YOUR INSTRUCTIONS: What appears from the first line of the records below through the line containing "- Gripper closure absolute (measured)" must be reproduced verbatim.

#### DATA SHOWN ####

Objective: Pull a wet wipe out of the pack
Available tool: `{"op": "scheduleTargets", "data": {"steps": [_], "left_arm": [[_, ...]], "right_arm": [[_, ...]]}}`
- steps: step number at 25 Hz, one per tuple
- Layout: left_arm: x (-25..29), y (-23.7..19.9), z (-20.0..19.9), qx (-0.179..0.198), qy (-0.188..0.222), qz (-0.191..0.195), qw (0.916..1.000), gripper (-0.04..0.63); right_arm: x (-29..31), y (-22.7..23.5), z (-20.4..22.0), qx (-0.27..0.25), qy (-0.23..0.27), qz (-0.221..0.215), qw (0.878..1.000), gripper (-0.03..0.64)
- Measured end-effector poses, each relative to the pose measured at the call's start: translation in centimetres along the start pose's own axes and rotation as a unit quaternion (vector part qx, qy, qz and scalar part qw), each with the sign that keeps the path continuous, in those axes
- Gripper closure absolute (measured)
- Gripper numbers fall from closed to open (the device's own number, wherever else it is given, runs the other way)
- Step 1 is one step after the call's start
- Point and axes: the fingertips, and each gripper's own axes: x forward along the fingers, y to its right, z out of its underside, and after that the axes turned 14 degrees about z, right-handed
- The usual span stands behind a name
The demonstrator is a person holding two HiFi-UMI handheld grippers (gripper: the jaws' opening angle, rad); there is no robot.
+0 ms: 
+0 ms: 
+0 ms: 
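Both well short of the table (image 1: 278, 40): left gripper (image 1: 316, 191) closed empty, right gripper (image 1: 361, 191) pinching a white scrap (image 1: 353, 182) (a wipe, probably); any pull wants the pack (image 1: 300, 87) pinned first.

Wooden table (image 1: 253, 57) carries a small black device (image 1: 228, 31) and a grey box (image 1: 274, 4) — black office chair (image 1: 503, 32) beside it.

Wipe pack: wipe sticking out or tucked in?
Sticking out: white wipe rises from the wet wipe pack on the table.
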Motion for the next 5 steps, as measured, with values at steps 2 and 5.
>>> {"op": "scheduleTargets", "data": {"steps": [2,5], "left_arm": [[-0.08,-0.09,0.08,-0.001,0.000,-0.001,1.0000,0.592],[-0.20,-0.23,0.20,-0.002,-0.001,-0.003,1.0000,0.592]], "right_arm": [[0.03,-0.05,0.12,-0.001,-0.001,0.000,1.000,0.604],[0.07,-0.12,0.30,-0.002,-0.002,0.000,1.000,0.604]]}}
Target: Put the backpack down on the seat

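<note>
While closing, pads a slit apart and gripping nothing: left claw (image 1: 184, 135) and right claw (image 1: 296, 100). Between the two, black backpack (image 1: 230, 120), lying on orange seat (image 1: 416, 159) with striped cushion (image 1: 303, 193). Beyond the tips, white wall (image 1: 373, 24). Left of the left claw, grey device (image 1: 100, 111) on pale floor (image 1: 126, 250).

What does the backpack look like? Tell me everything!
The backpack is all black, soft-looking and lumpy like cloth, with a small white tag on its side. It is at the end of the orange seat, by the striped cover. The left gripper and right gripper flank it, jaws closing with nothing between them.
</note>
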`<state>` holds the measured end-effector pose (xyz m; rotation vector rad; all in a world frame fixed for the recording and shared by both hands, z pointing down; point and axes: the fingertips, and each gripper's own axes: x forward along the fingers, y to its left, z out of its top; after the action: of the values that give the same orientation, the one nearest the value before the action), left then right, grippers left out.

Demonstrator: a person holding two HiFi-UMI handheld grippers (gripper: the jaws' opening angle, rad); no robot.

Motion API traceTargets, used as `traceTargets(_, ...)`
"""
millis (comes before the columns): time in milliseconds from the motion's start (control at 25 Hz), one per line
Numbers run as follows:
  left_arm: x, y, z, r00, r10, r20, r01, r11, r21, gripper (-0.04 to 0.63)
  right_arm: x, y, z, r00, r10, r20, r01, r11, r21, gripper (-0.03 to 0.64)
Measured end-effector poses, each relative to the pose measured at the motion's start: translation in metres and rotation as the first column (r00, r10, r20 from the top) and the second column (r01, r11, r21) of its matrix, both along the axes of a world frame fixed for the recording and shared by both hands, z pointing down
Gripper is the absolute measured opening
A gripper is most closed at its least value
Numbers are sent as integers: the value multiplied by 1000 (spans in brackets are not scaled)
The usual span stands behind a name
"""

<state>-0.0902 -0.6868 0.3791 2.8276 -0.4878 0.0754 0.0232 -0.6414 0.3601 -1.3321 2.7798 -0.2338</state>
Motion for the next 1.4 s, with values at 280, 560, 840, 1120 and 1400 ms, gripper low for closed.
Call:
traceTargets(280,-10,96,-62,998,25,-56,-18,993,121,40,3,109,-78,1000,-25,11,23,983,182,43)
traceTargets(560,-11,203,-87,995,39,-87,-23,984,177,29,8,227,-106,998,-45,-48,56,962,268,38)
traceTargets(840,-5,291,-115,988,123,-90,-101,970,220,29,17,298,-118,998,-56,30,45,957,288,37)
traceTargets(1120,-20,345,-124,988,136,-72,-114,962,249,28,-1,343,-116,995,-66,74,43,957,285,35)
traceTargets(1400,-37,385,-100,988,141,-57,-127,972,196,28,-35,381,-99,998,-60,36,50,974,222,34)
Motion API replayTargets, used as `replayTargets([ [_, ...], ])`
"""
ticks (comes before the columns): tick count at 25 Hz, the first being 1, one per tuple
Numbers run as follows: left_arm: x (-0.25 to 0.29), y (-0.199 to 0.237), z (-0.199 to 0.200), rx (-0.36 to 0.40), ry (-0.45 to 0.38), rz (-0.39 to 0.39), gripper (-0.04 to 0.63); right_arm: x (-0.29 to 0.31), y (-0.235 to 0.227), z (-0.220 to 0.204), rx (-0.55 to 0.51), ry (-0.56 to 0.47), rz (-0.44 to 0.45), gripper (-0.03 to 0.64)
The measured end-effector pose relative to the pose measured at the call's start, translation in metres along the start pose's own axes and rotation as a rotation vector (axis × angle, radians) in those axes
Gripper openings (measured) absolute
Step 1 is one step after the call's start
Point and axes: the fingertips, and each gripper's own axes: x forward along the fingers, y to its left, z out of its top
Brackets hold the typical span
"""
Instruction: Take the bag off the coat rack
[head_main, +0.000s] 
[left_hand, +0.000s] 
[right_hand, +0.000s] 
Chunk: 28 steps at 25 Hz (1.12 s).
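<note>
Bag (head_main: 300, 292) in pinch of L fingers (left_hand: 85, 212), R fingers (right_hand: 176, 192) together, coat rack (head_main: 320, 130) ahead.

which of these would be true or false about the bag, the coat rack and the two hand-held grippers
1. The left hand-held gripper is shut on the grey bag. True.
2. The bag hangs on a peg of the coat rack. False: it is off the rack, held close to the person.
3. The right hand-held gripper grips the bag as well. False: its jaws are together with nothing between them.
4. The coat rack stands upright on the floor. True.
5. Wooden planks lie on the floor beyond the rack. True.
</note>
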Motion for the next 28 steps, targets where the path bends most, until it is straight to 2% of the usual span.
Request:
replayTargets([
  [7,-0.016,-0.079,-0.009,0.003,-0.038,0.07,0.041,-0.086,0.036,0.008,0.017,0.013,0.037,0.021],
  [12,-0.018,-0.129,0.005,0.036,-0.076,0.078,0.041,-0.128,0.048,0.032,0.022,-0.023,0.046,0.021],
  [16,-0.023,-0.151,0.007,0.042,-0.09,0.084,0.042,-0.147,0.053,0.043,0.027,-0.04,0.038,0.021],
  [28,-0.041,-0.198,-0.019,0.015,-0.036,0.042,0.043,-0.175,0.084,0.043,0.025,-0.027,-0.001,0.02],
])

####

EXERCISE SOLUTION:
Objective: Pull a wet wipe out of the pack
Available tool: `{"op": "scheduleTargets", "data": {"steps": [_], "left_arm": [[_, ...]], "right_arm": [[_, ...]]}}`
- steps: step number at 25 Hz, one per tuple
- Layout: left_arm: x (-25..29), y (-23.7..19.9), z (-20.0..19.9), qx (-0.179..0.198), qy (-0.188..0.222), qz (-0.191..0.195), qw (0.916..1.000), gripper (-0.04..0.63); right_arm: x (-29..31), y (-22.7..23.5), z (-20.4..22.0), qx (-0.27..0.25), qy (-0.23..0.27), qz (-0.221..0.215), qw (0.878..1.000), gripper (-0.03..0.64)
- Measured end-effector poses, each relative to the pose measured at the call's start: translation in centimetres along the start pose's own axes and rotation as a unit quaternion (vector part qx, qy, qz and scalar part qw), each with the sign that keeps the path continuous, in those axes
- Gripper closure absolute (measured)

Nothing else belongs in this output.